The issue of the contributory negligence of a third party killed by a motor vehicle operated by an intoxicated patron of the dram shop was never raised in Rappaport. In Soronen v. Olde Milford Inn, Inc., supra, however, the court did not allow the defense of contributory negligence of the tavern's patron who fell from a bar stool and fractured his skull after he had been served alcoholic beverages while apparently intoxicated. In rejecting contributory negligence as a defense, the court said:

... The accountability [of the dram shop] may not be diluted by the fault of the patron for that would tend to nullify the very aid being afforded. Since the patron has become a danger to himself and is in no position to exercise self-protective care, it is right and proper that the law view the responsibility as that of the tavern keeper alone. [46 N.J. at 592, 218 A.2d 630]

The Soronen court adopted the Restatement, Torts 2d. § 483, comment (c) (1965), as its rationale, which is to protect a class of persons from their inability to exercise self-protective care.

In Aliulis v.
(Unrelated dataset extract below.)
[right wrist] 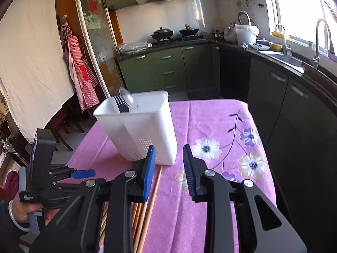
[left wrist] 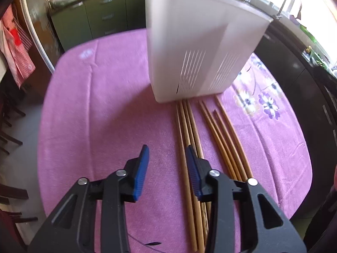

Tunnel Hill Corp., 59 N.J. 508, 284 A.2d 180 (1971), the court did not permit the dram shop to raise the defense of contributory negligence against a passenger who was injured while riding with an apparently intoxicated operator of a motor vehicle. The plaintiff-passenger was not a resident of the area where defendant-tavern was located. In refusing to allow contributory negligence as a defense, the court observed that plaintiff therein "had no real choice in order to get home but to ride with the intoxicated driver. In these circumstances, we think any contributory negligence should not be available as a defense to a tavern keeper." 59 N.J. at 511, 284 A.2d 180.

Forked River House heavily relies upon the Supreme Court's refusal in Aliulis to absolutely preclude contributory negligence as a defense in all dram shop cases. In this connection the court observed:

We are not now prepared to say that in no case may the contributory negligence of an injured third party defeat his action against a seller of alcoholic beverages to underage or...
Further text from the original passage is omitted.